Although he joked about EPO on the team bus earlier, Zabriskie testified that he was reluctant to succumb to its use until finally, when his teammate Barry decided to give in, Zabriskie did as well in 2003.

After leaving US Postal in 2004, Zabriskie moved to CSC, during which time he used doping products growth hormone and testosterone several times, but then in June, 2006 he stated he quit doping for good,

Danielson testified to using EPO and blood transfusions on the Discovery Channel team (after taking a pay cut from $200,000 as a neo-pro with Fassa Bortolo to $125k to join Armstrong's team) in 2005, only beginning to get scared of doping in 2007 when the program shifted to blood doping.

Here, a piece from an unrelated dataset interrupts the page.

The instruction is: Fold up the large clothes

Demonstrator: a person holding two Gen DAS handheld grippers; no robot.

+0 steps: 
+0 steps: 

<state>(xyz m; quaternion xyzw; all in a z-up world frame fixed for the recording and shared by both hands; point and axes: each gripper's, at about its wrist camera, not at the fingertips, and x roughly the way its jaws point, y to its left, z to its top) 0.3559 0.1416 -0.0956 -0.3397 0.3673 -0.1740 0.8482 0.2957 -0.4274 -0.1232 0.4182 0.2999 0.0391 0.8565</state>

"I began to worry that my blood would be mistaken for someone else's," Danielson testified. "The more I thought about it, the more worried I became.

"I found the whole process to be almost emotionally paralyzing," he said, admitting that he got so paranoid that he began to have panic attacks and was given a sedative on the last night of the 2007 Vuelta a España.

"I continued to experience anxiety attacks and have trouble finishing well in races. As a result, I stopped doping in 2007. He then left to join Vaughters' team "where I knew I would be more comfortable competing clean."
Vande Velde, Zabriske, and other rides have described an atmosphere where they were pressured and coerced to use drugs and banned methods (blood transfusions) - and Armstrong was instrumental in leveling that pressure on his teammates.

Again, I have no problem with Armstrong choosing to do drugs, as many other riders have done (including Levi Leipheimer and George Hincapie), but when he and Bruyneel pressure and coerce other riders to do the same, then I have a real problem.

The decision to cheat, and even more the decision to risk one's health with performance enhancing drugs, has to be a personal choice and a freely made decision. When you cut a rider's salary from $40K a year to $15K because that rider (Zabriske) does not want to use the drugs, that is wrong on many levels.

And then there is the ferocity with which Armstrong went after anyone who dared to expose his drug use and tactics. He was infamous for suing anyone who spoke out, or intimidating, threatening, and even (in the case of Tyler Hamilton) physically intimidating (assaulted?) those people.

From the New York Daily News:
Doping might sometimes be a victimless crime, but not in the case of Lance Armstrong, whose drug abuse and illicit blood transfusions created a phony empire of wealth, adulation and power that had to be protected at all costs.

The Armstrong myth was so lucrative that suppressing the truth came to require an endless behind-the-scenes campaign to bully and intimidate people into silence. Some of it bordered on gangsterism. Some of it was dressed up in the respectable wardrobe of elite law firms. But mostly it was just hot air - a fact that by 2010 had become clear enough to Floyd Landis that he stepped up and burst the bubble, blowing the whistle on the whole big fraud.

Armstrong is undoubtedly the most talented and exceptional cyclist of his generation - yes, he was doped, but he was doped in a peloton of doped cyclists. He was just better at it than all the others. 

It's too bad he resorted to doping and intimidation to make himself the best. He was naturally gifted enough to compete even with athletes using drugs, he just wanted a short-cut to the top. Rather than become more innovative in his training, he sought the chemical cocktail to the front of the peloton.

The greatest loss in all this, however, is for the cancer patients - current and in the future - who no longer have a role model to look up to for inspiration. Further, there is no way this will not impact the ability of the Livestrong Foundation to raise money for cancer research. Armstrong has helped raise more than $500 million over the years since he founded Livestrong, and for this alone he should be an American hero - no single person can claim anything near that in helping to cure a disease. But even this achievement will be tarnished by Armstrong's association with cheating.

He may have cheated death in surviving cancer, but he could cheat pro cycling without eventually falling victim to his own hubris and ego.